Palliative care, which is defined as 'the active total care of patients whose disease is not responsive to curative treatment', has traditionally been associated with the care of cancer patients but is also increasingly applied to the care of others with end-stage conditions such as motor neurone disease or heart failure (see also separate article Palliative care of heart failure). Emphasis should be placed on improving quality of life for the patient and relieving troubling symptoms rather than prolonging life. Good palliative prescribing is important but drugs are rarely the total answer for the relief of pain and other symptoms. Always consider the psychological, social and spiritual needs of the person.

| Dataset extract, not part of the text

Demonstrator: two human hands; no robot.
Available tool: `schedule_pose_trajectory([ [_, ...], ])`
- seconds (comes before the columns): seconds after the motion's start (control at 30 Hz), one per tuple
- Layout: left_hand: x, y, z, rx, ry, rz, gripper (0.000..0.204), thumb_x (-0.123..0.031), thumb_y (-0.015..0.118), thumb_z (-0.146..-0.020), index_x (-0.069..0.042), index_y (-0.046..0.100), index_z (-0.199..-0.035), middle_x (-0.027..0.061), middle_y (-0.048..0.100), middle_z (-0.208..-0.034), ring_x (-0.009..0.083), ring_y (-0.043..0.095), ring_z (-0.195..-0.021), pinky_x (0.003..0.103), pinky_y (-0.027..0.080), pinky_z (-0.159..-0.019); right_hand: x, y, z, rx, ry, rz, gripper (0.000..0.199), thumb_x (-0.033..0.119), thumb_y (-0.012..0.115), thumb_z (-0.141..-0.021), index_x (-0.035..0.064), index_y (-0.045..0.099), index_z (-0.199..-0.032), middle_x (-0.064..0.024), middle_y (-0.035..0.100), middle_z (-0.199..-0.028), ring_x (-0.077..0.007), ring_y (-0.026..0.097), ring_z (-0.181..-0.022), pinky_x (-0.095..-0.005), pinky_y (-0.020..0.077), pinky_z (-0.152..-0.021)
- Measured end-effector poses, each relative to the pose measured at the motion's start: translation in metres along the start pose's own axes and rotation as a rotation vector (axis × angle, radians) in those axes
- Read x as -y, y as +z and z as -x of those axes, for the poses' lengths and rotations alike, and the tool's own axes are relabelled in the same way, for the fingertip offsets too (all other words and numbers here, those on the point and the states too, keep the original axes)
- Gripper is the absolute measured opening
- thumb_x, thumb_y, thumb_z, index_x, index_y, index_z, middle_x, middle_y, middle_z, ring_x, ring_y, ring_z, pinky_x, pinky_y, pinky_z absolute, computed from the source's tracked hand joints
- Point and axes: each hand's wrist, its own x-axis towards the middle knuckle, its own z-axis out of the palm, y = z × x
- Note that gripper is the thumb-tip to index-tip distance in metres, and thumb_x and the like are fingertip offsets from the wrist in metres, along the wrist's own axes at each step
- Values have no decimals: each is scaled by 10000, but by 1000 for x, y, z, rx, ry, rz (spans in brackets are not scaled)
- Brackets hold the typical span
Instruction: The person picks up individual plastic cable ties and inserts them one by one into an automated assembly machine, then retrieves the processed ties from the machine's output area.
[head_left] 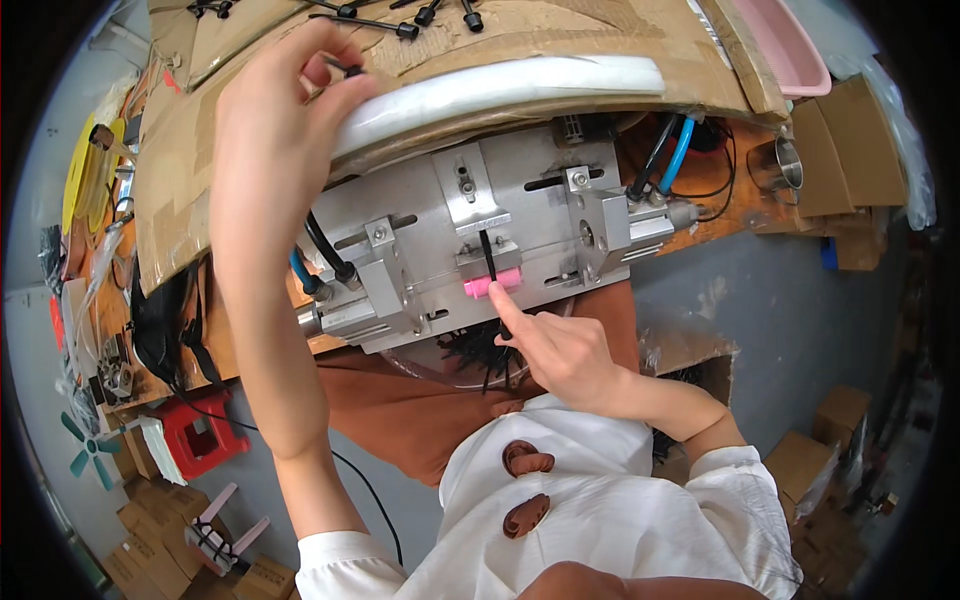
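Note:
A metal fixture with side cylinders sits at the edge of a cardboard-covered bench. A thin black strip stands in its central slot, above a pink block. My right hand is below the fixture, its index finger stretched up to the lower end of the strip by the pink block. My left hand is raised over a white foam pad, pinching a small black piece between thumb and fingers. More black pieces lie on the cardboard at the top.
A bundle of black strips lies in a bowl on my lap under the fixture. Blue and black hoses run to the cylinders. A steel cup stands right, a pink tray top right. A red stool and cardboard boxes are on the floor.

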Motion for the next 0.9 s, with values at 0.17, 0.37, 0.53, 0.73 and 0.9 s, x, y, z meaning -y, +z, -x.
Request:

The use of nondrug measures is as important as medication in relieving suffering.

Wherever end of life care is undertaken, good communication and close multidisciplinary teamwork are essential. In primary care, the Gold Standards Framework[1] aims to improve the quality of palliative care by focusing on the organisation of care of dying patients. Symptom control forms one of seven key tasks of the framework (the others being: communication, co-ordination, continuity, continued learning, carer support and care of the dying). Also important is the Liverpool Care Pathway for the Dying Patient which provides a template of best practice and is now the standard for record-keeping in end of life care. Although developed for inpatient use, it can be adapted for use in the community.[2] It encompasses a management checklist including discontinuation of inappropriate treatment, provision of anticipatory medication and review of common symptoms on a daily basis.

Where symptom control proves difficult, access to specialist palliative care expertise and advice is usually available through day or inpatient hospice care, Macmillan teams and hospital-based palliative care teams.

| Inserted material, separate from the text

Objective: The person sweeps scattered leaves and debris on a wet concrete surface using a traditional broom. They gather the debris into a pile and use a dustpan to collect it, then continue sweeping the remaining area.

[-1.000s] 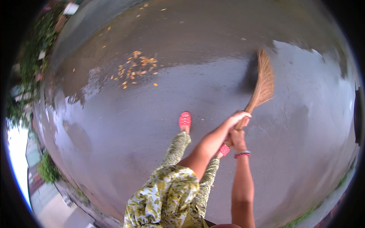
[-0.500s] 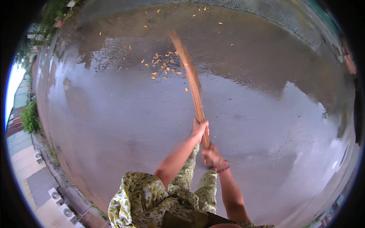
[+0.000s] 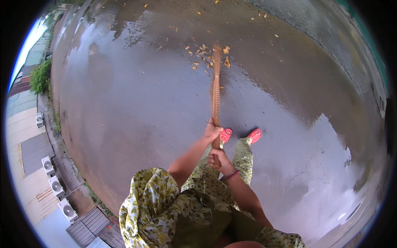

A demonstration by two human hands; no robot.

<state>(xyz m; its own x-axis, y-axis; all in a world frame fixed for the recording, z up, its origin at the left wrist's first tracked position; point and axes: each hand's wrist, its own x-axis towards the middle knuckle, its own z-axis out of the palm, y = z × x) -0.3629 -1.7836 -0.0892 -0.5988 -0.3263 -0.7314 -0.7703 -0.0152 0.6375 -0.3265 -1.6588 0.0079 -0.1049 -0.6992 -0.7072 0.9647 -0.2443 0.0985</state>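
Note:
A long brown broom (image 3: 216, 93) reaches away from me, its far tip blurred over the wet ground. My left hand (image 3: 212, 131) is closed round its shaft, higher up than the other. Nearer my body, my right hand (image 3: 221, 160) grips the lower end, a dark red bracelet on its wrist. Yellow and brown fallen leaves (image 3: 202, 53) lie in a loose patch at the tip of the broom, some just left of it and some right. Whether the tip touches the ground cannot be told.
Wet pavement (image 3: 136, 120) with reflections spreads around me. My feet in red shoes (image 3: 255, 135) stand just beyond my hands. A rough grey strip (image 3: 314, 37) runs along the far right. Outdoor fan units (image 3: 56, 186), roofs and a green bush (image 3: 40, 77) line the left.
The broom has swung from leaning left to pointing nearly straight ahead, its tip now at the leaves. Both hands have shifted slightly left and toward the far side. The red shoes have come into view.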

Try to follow a systematic approach to symptom control in palliative care:[3]

  • Evaluation: always try to diagnose the cause of symptoms (not necessarily the disease process - consider treatment side-effects, general debility and concurrent disorders) as the treatment's efficacy will depend on the underlying mechanism. For example, vomiting can be due to hypercalcaemia or raised intracranial pressure and require different treatments.
  • Explanation: good explanation of the mechanism underlying the symptom, treatment options and involvement of family are all crucial.
  • Individualised treatment: the patient should determine treatment priorities. Set realistic goals of treatment together. Take precise drug histories - what is being taken currently, what has been tried before, problems with medication and concerns affecting concordance.
  • Supervision: regular monitoring of symptom control is important in order to ensure that the treatment goals are being achieved and to avoid unacceptable side-effects.

Other important palliative care prescribing issues:

  • Prophylactic prescribing - medication 'by the clock' for persistent symptoms.
  • Simple, acceptable treatment regimens:
    • Aim to use the minimum possible number of drugs.
    • Consider size, shape and taste of medication.
    • Try to avoid inconvenient doses or dose intervals.
    • Consider the risk of adverse effects and drug interactions.
  • Written advice - reinforce spoken instructions - a chart is usually helpful for the patient and family to work from, with timing, names of drugs and dose (as quantity of liquid, number of tablets, etc.) and purpose outlined.
  • Continuity of care - communication is essential between all prescribers (GP, out-of-hours service, palliative care specialists), nursing teams and pharmacists so all are aware of changes and so that the patient and family are not confused by any alterations to medication made. Availability of equipment and drugs needs to be assured, particularly out-of-hours,[4] and changes in prescriptions should be anticipated to avoid delays in obtaining vital medication.
  • Route of administration:
    • Oral administration can be limited by severe nausea or vomiting, dysphagia, bowel obstruction, weakness or coma and so is often not an option for palliative care.
    • Rectal, transdermal and parenteral routes offer different options. Analgesia is available in suppository form (morphine, oxycodone) and transdermal preparations (fentanyl, buprenorphine) can also be useful, particularly in ambulatory patients where the oral route is difficult, where intractable constipation or other problems tolerating morphine develop.
    • Oral or nasal transmucosal fentanyl may be useful for breakthrough pain, as it is swiftly absorbed, providing a more rapid onset of pain relief, compared with oral morphine.[5] However, there is no correlation between the dose of regularly administered strong opioid and prn ('as needed') requirements or fentanyl - these must be titrated.
  • Relative potencies - care must be taken when switching between different opioids and different routes of administration. Patients who have already received weak oral opioids (eg codeine, tramadol) should not be considered opioid-naive when converting to stronger opioids, so require an adjusted starting dose.
  • Unlicensed use of drugs - many palliative treatments involve the unlicensed use of drugs or by unlicensed routes.
  • Progressive disease - will alter how drugs are handled. In particular, worsening renal failure will lead to an accumulation of morphine-6-glucuronide (active metabolite of morphine). Signs of morphine toxicity may develop (increasing drowsiness, myoclonic jerks, delirium) and the morphine dose should be reduced down or the dose interval increased. Severe hepatic insufficiency will affect the metabolism of morphine and similarly may necessitate a dose reduction.[3]
  • Individual differences - some patients may require very high doses of morphine compared with others - this may reflect age (older patients tend to require less), use of adjuvant drugs and nondrug measures, pharmacokinetic differences (absorption, hepatic and renal function), pain tolerance threshold, previous use of strong opioids, duration of treatment and adequacy of management of other symptoms.[3]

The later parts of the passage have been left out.